CAR T Cell Therapy for Brain Cancer
Recruiting in Palo Alto (17 mi)
Overseen byBilal Omer, MD
Age: < 65
Sex: Any
Travel: May Be Covered
Time Reimbursement: Varies
Trial Phase: Phase 1
Recruiting
Sponsor: Baylor College of Medicine
Must not be taking: Immunotherapy, Colony-stimulating factors
Disqualifiers: Pregnancy, Breastfeeding, Other risk factors, others
No Placebo Group
Trial Summary
What is the purpose of this trial?In this study, there are two treatment groups called Cohort 1 and Cohort 2. Cohort 1 is for patients with diffuse midline glioma, high grade glioma, diffuse intrinsic pontine glioma, medulloblastoma, or another rare brain cancer that expresses GD2. Cohort 2 is for patients with a type of cancer called progressive pontine diffuse midline glioma (DMG), high grade glioma or diffuse intrinsic pontine glioma that expresses GD2.
Because there is no standard treatment at this time, patients are asked to volunteer in a gene transfer research study using special immune cells called T cells. T cells are a type of white blood cell that help the body fight infection.
This research study combines two different ways of fighting cancer: antibodies and T cells. Both antibodies and T cells have been used to treat cancer patients. They have shown promise but have not been strong enough to cure most patients.
Researchers have found from previous research that they can put a new antibody gene into T cells that will make them recognize cancer cells and kill them. GD2 is a protein found on several different cancers. Researchers testing brain cancer cells found that many of these cancers also have GD2 on their surface.
In a study for neuroblastoma in children, a gene called a chimeric antigen receptor (CAR) was made from an antibody that recognizes GD2. This gene was put into the patients own T cells and given back to 11 patients. The cells did grow for a while but started to disappear from the blood after 2 weeks. The researchers think that if T cells are able to last longer they may have a better chance of killing tumor cells.
In this study, a new gene will be added to the GD2 T cells that can cause the cells to live longer. T cells need substances called cytokines to survive. The gene C7R has been added that gives the cells a constant supply of cytokine and helps them to survive for a longer period of time.
In other studies using T cells researchers found that giving chemotherapy before the T cell infusion can improve the amount of time the T cells stay in the body and therefore the effect the T cells can have. This is called lymphodepletion and it will allow the T cells to expand and stay longer in the body and potentially kill cancer cells more effectively.

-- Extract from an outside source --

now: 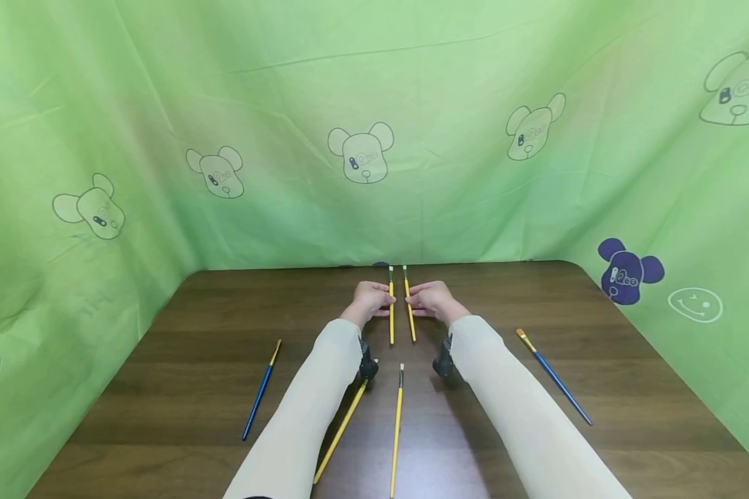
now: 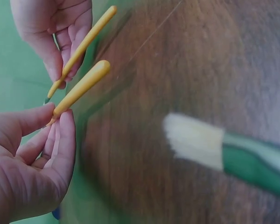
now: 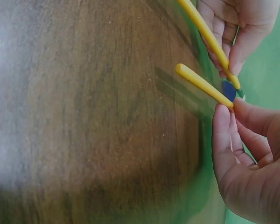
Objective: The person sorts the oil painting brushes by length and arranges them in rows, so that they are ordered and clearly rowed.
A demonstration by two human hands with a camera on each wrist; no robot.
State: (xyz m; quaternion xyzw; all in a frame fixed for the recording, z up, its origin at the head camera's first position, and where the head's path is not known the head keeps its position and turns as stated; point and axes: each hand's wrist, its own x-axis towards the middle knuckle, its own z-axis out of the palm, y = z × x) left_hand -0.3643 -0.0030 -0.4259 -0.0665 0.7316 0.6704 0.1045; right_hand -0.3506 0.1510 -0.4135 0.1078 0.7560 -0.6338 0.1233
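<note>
Near the far edge of the table, my left hand (image 1: 371,300) pinches a yellow-handled paintbrush (image 1: 392,326) between thumb and fingers. Just to its right, my right hand (image 1: 433,301) pinches another yellow-handled paintbrush (image 1: 410,320). Both brushes point their bristles away from me, side by side with a narrow gap between them. In the left wrist view, the handle end of the left brush (image 2: 84,86) sticks out past the fingertips. The right wrist view shows the right brush's handle (image 3: 203,83) the same way; its bristle end is hidden there.
Two more yellow paintbrushes lie nearer me, one slanted (image 1: 343,430) partly under my left forearm, one between my arms (image 1: 397,436). A blue paintbrush (image 1: 261,395) lies on the left, another blue one (image 1: 558,381) on the right. A green curtain (image 1: 287,222) hangs behind the wooden table (image 1: 212,319).
</note>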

After treating 11 patients, the largest safe dose of GD2-CAR T cells given in the vein (IV) was determined. Going forward, we will combine IV infusions with infusions directly into the brain through the Ommaya reservoir or programmable VP shunt. The goal is to find the largest safe dose of GD2-C7R T cells that can be administered in this way.
Patients will now be assigned to Cohort 1 and 2 based on their tumor type with different dose levels for each cohort.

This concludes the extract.